**WORK ITEM**
The reply should contain the full listing exactly as written and no pictures at all.

**SOURCE MATERIAL**
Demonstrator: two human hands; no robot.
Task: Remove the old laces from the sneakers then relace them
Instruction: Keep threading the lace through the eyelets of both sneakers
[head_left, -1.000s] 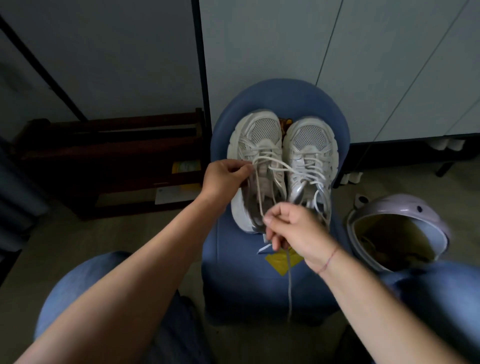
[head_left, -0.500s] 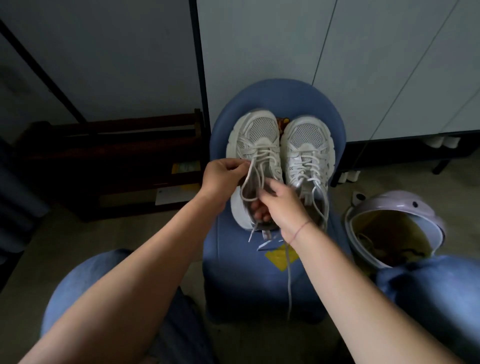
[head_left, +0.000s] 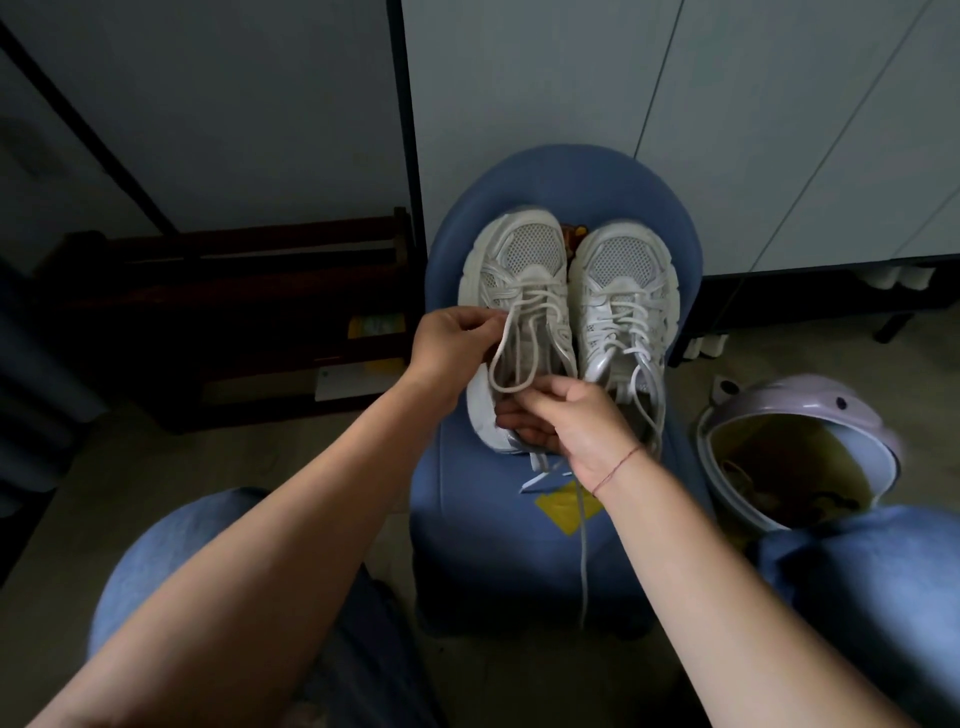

**TASK OUTPUT**
Demonstrator: two human hands; no robot.
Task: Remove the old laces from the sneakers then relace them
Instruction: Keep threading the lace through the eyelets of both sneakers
[head_left, -1.000s] 
[head_left, -0.500s] 
[head_left, +0.000s] 

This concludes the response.